The novel passes through the foals’ rites of passage: their weaning, the Sun Herd’s migration from their summer grazing lands to their winter pasturage, the dangers of forest fires and predators such as bears and cougars. As the foals grow toward their first birthday, Star and his friends are impressed by his maturing, but wonder whether the others really intend to execute him on his first birthday? There are signs that Rockwing’s Mountain Herd is planning to invade the Sun Herd’s lands. As tensions mount, some of the Sun Herd blame every misfortune as due to Star bringing bad luck. He exiles himself, both to bring peace to his herd and for self-protection. But, as the novel splits into parallel stories, both Star alone and the Sun Herd continue to experience dangers. The questions become: can Star survive on his own until he reaches and passes his first birthday, to get the Hundred Year Star’s fire and hopefully “grow into his wings”; can the Sun Herd survive until Starfire can return with his black-pegasus powers; and can Starfire control his power and protect his herd, or will he turn into an unthinking destroyer and annihilate it? The conclusion may surprise you.

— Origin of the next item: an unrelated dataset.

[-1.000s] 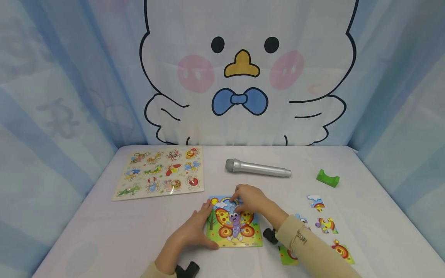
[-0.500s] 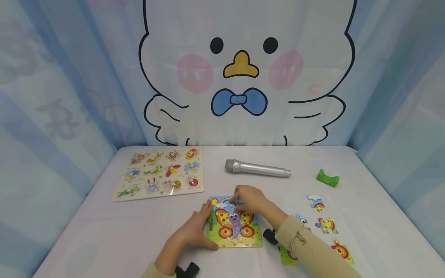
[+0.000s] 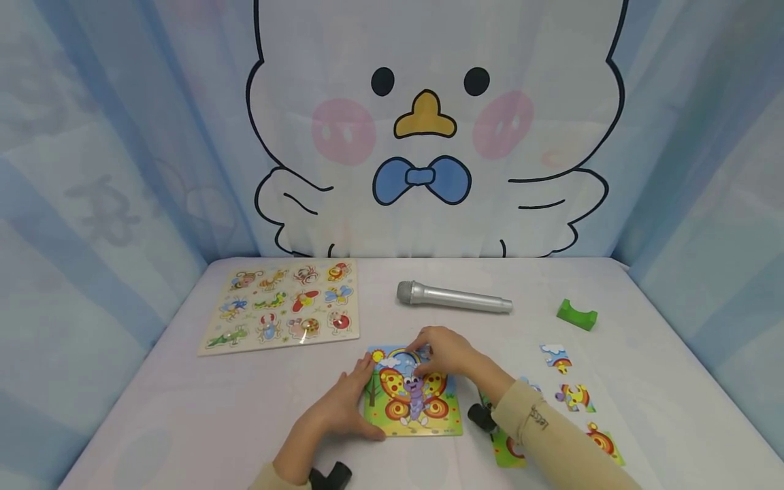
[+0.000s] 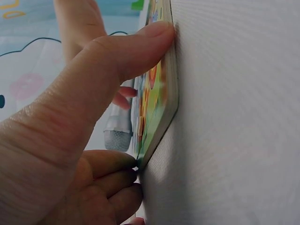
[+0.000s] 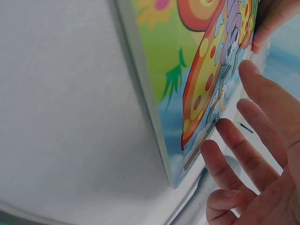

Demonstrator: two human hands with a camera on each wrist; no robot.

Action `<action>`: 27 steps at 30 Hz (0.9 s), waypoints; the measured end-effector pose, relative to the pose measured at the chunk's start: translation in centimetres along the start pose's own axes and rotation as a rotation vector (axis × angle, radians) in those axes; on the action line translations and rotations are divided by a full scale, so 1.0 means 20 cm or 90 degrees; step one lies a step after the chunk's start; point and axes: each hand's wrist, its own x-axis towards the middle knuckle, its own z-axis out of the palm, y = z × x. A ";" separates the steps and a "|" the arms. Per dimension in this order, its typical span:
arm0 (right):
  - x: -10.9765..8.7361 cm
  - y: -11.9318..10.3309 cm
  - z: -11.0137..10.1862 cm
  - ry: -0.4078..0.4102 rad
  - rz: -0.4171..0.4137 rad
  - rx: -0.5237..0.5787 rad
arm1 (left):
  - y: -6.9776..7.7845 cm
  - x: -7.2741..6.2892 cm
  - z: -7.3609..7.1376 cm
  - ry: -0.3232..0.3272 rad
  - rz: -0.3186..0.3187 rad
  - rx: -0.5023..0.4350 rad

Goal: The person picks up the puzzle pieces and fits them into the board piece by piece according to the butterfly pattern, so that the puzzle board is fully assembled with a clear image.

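A square jigsaw puzzle [image 3: 415, 425] with a smiling butterfly lies flat in the middle of the white table. My left hand [image 3: 343, 405] holds its left side, the thumb on the near edge and the fingers along the left edge. In the left wrist view the thumb [image 4: 150, 47] presses on the board's rim. At the far right corner my right hand [image 3: 450, 350] has its fingertips touching the puzzle's face. The right wrist view shows those fingers [image 5: 248, 161] loosely bent and spread, nothing between them, beside a narrow brown strip in the picture.
Loose jigsaw pieces lie to the right: a rainbow piece [image 3: 556, 357], a yellow one [image 3: 576, 397], a red-ringed one [image 3: 603, 444] and a green one [image 3: 507, 450] by the sleeve. Behind are a silver microphone [image 3: 456, 298], an insect puzzle board [image 3: 282, 306] and a green block [image 3: 577, 314].
My right hand's fingers have lifted and spread slightly at the far right corner, and the wrist has shifted a little to the right. The left hand and the puzzle stay put.
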 end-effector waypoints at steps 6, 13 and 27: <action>-0.03 0.02 -0.02 0.012 0.004 0.041 | 0.00 0.00 0.00 0.003 -0.004 -0.005; -0.10 0.09 -0.07 0.041 -0.027 0.058 | 0.00 0.01 0.00 0.004 -0.011 0.002; -0.29 0.27 -0.16 0.107 -0.019 0.066 | 0.01 0.00 0.01 0.007 -0.006 0.013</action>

The Guardian Herd: Starfire reads smoothly, but raises occasional questions. If most other pegasi are so sure that they will have to kill Star on his first birthday, why don’t they do it earlier while he is younger and weaker? (A reason is belatedly given, but the reader wonders until then.) Why are Star’s friends so sure that they can trust him? Considering Nightwing’s involuntary transformation into a monster, Morningleaf’s belief that Star will remain their friend seems more like naïveté than true faith. How does a horse with wings “[set] their grasslands on fire”? “He [Star] crawled out of the flat blue water and then rolled onto his back.” (p. 20) Horse foals enjoy a good roll on their backs, but a pegasus with wings? Still, if the reader can accept talking, flying horses, these are small problems. The Guardian Herd: Starfire presents glorious pictures for horse-lovers:
“Eventually the sloping path led them out of the trees and revealed the lower plain. Four thousand Sun Herd pegasi grazed in the green valley, their glossy feathers shimmering as they fanned themselves. Compact foals darted between tufts of grass like hummingbirds, their agile wings short and bright. Captains drilled their platoons in the foothills to the west, and fragrant summer flowers dotted the grassland.” (pgs. 22-23)
It’s an attractive book, although its pictures by cover artist David McClellan are small chapter headings, not full-page illustrations. For fans of anthropomorphic and magic horses, especially those who want something more than My Little Pony: Friendship Is Magic, The Guardian Herd: Starfire should not be missed.